Data Pivot is a process of rotating the view of data. In databases where there is high level volume of data, it is often very difficult to get a view of a particular data or report. A pivot table helps overcome this problem by displaying the data contained in the database by means of automated calculations which are defined in a separate column side by side with data column of the requested data view.
There are several advantages to using pivot tables. One advantage is that a pivot table summarizes the data contained in a long list into a compact format. A pivot table can also help one find relationships within the data that are otherwise hard to see because of the amount of detail. Yet another advantage is that a pivot table organizes the data into a format that is very easy to convert into charts.
A pilot table also includes many functions including automatic sort, count, and total the data stored in a spreadsheet and create a second table displaying the summarized data. A user can set up changes of the summary structure by graphically dragging and dropping, the name pivot or rotating gave the concept its name.
Typically, a pilot table contains rows, columns and data or fact fields. Most application offering data pivot features can easy invoke the feature with a pivot table wizard in few steps. Commonly, the first involves specifying where the data is located and whether a chart as well as table should be displaced.
The second step is simply about identifying the list range. It is common to have an insertion point so that the wizard can just define the list range in an automated way. And then the final step is just specifying the graphical layout of the final data pivot view.
There are generally two ways to make a pivot table layout – Discrete and. Continuous Variables. Commonly, a discrete variable has a relatively small number of unique values and these unique values are of different names.
For example, discrete variables include such as values as department names, model names, or customer names in a company database. Discrete values are more suitably used as row and column variables in a data pivot table but they can of course be used also as data fields. However, if discrete values are used as data field, the data pivot table can only display a summary by count.
On the other hand, a continuous variable can take on a large range of values. Some examples of continuous variables include units sold, profit margin and daily precipitation. In general, it may not be a good idea to use a continuous variable as a row or column variable in a data pivot table because the result would be an impossibly large table.

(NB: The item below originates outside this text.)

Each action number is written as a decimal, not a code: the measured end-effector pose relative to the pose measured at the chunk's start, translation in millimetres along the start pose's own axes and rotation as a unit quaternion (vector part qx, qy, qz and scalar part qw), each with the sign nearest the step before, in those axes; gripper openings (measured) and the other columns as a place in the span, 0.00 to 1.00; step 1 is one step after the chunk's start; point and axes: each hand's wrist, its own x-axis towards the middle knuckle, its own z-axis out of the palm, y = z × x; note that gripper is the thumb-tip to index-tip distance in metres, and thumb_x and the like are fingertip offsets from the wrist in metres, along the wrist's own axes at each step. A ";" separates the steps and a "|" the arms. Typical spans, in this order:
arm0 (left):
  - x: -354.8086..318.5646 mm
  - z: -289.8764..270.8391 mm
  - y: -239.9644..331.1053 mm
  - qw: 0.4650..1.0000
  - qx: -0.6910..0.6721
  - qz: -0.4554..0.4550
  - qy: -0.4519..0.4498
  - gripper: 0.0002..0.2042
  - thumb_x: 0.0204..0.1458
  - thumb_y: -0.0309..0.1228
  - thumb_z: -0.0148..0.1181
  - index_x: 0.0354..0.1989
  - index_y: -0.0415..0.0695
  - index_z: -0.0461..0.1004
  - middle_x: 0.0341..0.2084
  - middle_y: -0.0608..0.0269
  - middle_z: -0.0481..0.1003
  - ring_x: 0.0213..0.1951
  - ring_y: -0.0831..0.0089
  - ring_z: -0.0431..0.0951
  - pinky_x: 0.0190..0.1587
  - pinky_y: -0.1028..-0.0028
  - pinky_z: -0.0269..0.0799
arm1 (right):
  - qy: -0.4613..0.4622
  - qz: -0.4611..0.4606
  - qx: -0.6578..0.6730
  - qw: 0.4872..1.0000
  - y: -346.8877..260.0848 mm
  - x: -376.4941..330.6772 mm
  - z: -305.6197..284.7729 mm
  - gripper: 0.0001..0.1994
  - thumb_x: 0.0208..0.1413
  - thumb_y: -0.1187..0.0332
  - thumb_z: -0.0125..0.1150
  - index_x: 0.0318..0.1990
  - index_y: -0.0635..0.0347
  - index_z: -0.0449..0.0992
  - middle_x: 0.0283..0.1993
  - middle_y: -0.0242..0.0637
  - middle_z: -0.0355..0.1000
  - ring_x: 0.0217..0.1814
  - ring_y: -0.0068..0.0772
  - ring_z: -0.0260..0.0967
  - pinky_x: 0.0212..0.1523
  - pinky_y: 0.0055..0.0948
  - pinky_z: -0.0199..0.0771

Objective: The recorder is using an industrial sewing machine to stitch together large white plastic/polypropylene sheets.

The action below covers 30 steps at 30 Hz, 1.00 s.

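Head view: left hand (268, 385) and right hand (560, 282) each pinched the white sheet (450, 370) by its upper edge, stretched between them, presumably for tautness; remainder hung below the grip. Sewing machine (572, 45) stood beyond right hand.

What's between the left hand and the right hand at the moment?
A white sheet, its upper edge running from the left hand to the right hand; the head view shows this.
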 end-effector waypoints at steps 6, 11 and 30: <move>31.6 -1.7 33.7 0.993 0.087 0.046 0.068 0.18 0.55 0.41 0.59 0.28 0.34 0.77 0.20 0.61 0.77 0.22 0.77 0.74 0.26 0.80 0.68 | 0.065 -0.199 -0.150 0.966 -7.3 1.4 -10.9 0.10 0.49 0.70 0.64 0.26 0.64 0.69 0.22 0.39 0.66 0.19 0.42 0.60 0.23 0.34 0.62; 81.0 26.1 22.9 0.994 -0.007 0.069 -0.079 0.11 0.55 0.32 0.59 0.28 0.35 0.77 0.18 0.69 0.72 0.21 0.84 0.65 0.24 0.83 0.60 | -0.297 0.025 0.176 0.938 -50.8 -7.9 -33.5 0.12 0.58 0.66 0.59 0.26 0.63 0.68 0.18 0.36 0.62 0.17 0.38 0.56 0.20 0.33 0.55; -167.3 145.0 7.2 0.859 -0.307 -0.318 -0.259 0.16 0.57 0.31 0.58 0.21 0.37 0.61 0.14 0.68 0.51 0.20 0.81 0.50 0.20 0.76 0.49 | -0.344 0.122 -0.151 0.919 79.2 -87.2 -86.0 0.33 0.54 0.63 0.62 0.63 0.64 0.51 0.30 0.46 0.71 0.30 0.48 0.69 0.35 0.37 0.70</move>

For instance, to analyze income for, say, 500 firms, using the firm income as a column variable in the data pivot table you possibly make the software application run out of display space. A continuous variable is commonly used as the data field in a data pivot table in cases where one wants to see the sum or average or other summary calculation of its values for different levels of discrete variables.
There is a method available in order to significantly reduce the amount of data to be displayed. This method is called "Grouping".
For example, dates used as row or column headers can be grouped. Data pivot table is an indispensable too in data warehouses as disparate data of high volumes need to be formatted in order to get industry and business operations related reports that reflect trends and pattern.